Protection of Polyphenols against Glyco-Oxidative Stress: Involvement of Glyoxalase Pathway

Abstract

Chronic high glucose (HG) exposure increases methylglyoxal (MGO)-derived advanced glycation end-products (AGEs) and is involved in the onset of pathological conditions, such as diabetes, atherosclerosis and chronic-degenerative diseases. Under physiologic conditions the harmful effects of MGO are contrasted by glyoxalase system that is implicated in the detoxification of Reactive Carbonyl Species (RCS) and maintain the homeostasis of the redox environment of the cell. Polyphenols are the most abundant antioxidants in the diet and present various health benefits. Aims of the study were to investigate the effects of HG-chronic exposure on glyco-oxidation and glyoxalase system in intestinal cells, using CaCo-2 cells. Moreover, we studied the effect of apple polyphenols on glyco-oxidative stress. Our data demonstrated that HG-treatment triggers glyco-oxidation stress with a significant increase in intracellular Reactive Oxygen Species (ROS), lipid peroxidation, AGEs, and increase of Glyoxalase I (GlxI) activity. On the contrary, Glyoxalase II (GlxII) activity was lower in HG-treated cells. We demonstrate that apple polyphenols exert a protective effect against oxidative stress and dicarbonyl stress. The increase of total antioxidant capacity and glutathione (GSH) levels in HG-treated cells in the presence of apple polyphenols was associated with a decrease of GlxI activity.
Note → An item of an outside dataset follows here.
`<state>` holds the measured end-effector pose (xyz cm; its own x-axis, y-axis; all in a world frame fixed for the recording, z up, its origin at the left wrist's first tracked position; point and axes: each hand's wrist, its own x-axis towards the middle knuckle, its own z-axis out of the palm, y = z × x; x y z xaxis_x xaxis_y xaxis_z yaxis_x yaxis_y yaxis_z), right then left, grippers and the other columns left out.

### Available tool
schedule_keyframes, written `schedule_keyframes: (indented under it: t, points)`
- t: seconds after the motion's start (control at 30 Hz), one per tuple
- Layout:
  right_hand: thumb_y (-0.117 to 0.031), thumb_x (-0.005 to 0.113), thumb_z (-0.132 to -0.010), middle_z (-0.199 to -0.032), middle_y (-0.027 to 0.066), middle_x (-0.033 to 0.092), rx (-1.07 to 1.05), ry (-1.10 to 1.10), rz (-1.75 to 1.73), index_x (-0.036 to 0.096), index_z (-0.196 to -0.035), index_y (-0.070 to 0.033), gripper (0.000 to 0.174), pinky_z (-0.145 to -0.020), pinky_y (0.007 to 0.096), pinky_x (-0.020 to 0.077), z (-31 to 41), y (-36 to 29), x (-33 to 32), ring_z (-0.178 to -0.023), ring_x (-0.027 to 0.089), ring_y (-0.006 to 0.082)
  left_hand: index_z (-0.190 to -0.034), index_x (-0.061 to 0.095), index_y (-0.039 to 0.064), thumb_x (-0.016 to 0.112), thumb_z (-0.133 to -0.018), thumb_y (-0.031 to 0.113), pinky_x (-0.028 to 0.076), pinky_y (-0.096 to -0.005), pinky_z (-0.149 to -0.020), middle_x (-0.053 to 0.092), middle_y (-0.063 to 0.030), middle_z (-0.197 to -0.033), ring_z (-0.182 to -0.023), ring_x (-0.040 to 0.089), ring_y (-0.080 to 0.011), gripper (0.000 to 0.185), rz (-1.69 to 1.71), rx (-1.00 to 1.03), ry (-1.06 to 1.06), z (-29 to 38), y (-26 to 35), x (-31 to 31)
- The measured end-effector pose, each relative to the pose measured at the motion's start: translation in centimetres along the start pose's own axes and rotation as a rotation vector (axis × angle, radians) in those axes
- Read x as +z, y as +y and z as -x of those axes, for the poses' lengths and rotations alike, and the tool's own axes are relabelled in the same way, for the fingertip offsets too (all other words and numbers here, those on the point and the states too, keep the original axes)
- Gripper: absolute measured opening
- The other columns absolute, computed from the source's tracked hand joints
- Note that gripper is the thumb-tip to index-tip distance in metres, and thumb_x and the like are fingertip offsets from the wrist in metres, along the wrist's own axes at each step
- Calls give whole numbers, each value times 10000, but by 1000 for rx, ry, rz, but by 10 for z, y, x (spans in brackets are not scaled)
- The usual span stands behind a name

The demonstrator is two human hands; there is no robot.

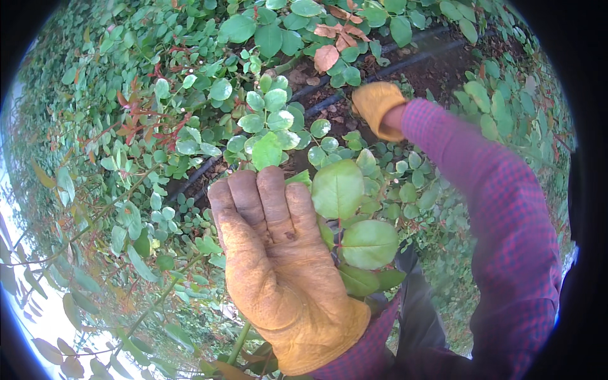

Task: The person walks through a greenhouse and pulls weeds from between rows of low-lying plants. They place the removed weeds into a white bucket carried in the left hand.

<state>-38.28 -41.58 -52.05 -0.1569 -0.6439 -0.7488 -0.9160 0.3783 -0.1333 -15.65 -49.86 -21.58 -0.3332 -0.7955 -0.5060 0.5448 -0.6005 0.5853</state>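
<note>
My left hand (289, 270), in a tan leather work glove darkened at the fingers, is held palm up in the foreground. Its fingers are extended side by side and slightly curled, and nothing lies in the palm. Large green rose leaves (370, 243) on a reddish stalk stand right beside its finger side. My right hand (378, 110), in a matching glove, reaches out over the soil at the upper right. Its fingers are turned away and hidden, so what it holds, if anything, is not visible. Leafy rose shoots (268, 111) grow between the hands.
Black irrigation tubes (327, 102) run diagonally along the brown soil (437, 71). Dense rose bushes (118, 85) fill the left, some with reddish young shoots (152, 118). Dry brown leaves (327, 57) hang near the top. A long green stem (156, 304) crosses the lower left.
</note>
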Motion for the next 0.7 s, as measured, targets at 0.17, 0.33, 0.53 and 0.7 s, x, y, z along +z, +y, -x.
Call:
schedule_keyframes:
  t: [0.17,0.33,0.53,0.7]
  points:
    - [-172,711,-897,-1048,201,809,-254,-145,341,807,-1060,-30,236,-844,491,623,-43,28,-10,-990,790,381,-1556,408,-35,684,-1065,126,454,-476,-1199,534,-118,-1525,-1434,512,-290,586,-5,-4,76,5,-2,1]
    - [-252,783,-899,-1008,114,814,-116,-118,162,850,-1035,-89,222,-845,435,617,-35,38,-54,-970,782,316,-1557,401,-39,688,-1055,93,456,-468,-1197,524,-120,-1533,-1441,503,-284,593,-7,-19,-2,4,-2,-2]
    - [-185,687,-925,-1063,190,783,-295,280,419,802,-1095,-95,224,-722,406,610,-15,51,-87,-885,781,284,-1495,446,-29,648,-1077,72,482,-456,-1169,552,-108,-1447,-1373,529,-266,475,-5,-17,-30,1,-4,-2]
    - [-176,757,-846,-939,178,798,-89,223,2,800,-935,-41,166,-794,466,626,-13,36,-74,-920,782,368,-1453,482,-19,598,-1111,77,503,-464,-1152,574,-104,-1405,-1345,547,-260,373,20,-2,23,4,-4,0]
Keywords: AGEs (advanced glycation end-products); glutathione; glyoxalase system; hyperglycemia; methylglyoxal.

Figure 1

Methylglyoxal (MGO) formation from intermediates of glucose, protein and fat metabolism, and its degradation by the Glyoxalase System. Glyoxalase I (GlxI) converts hemithioacetal formed from glutathione (GSH) and methylglyoxal (MGO) into S-D-Lactoylglutathione (SLG) which is hydrolyzed by Glyoxalase II (GlxII) to D-lactic acid and GSH. Abbreviations: AGEs, advanced glycation end products; DHAP, dihydroxacetone phosphate; ROS, reactive oxygen species; GSH, reduced glutathione; GR, glutathione reductase.

Figure 2

AGEs formation and GA-modified protein in HG-treated CaCo-2 cells in absence and in the presence of apple polyphenolic extract. (A) Levels of total fluorescent AGEs and (B) Representative western blot of GA-modified proteins and relative densitometric analysis, in control cells (25 mM glucose, Ctrl) or high glucose treated cells (50mM glucose) incubated in the absence (HG) or in the presence of apple polyphenolic extract (0.4 and 0.8 mmol GAE/L). Densitometric data are normalized on β-actin. Results are presented as mean ± SD of 5 determinations carried out in triplicate. Different letters a–c indicate significant statistic differences between samples (p < 0.05).

Figure 3

The glyoxalase system in HG-treated CaCo-2 cells incubated in the absence or in the presence of apple polyphenolic extract. (A) Glx I and (B) Glx II activity in intestinal CaCo-2 cells treated for one week with normal (25 mM) (Ctrl), or with high glucose (50 mM) concentrations in the absence (HG) or in the presence of polyphenolic extract (0.4 and 0.8 mmol GAE/L). Results are presented as mean ± SD of 5 determinations carried out in triplicate. Different letters a,b indicate significant statistic differences between samples (p < 0.05).

Figure 4

Glutathione level in HG-treated CaCo-2 cells in the absence or in the presence of apple polyphenolic extract Glutathione (GSH) level in control cells (25 mM glucose, Ctrl) or high glucose treated cells (50 mM glucose) incubated in the absence (HG) or in the presence of apple polyphenolic extract (0.4 and 0.8 mmol GAE/L). Results are represented as mean ± SD of 5 determinations carried out in triplicate. Different letters a,b indicate significant differences between samples (p < 0.05).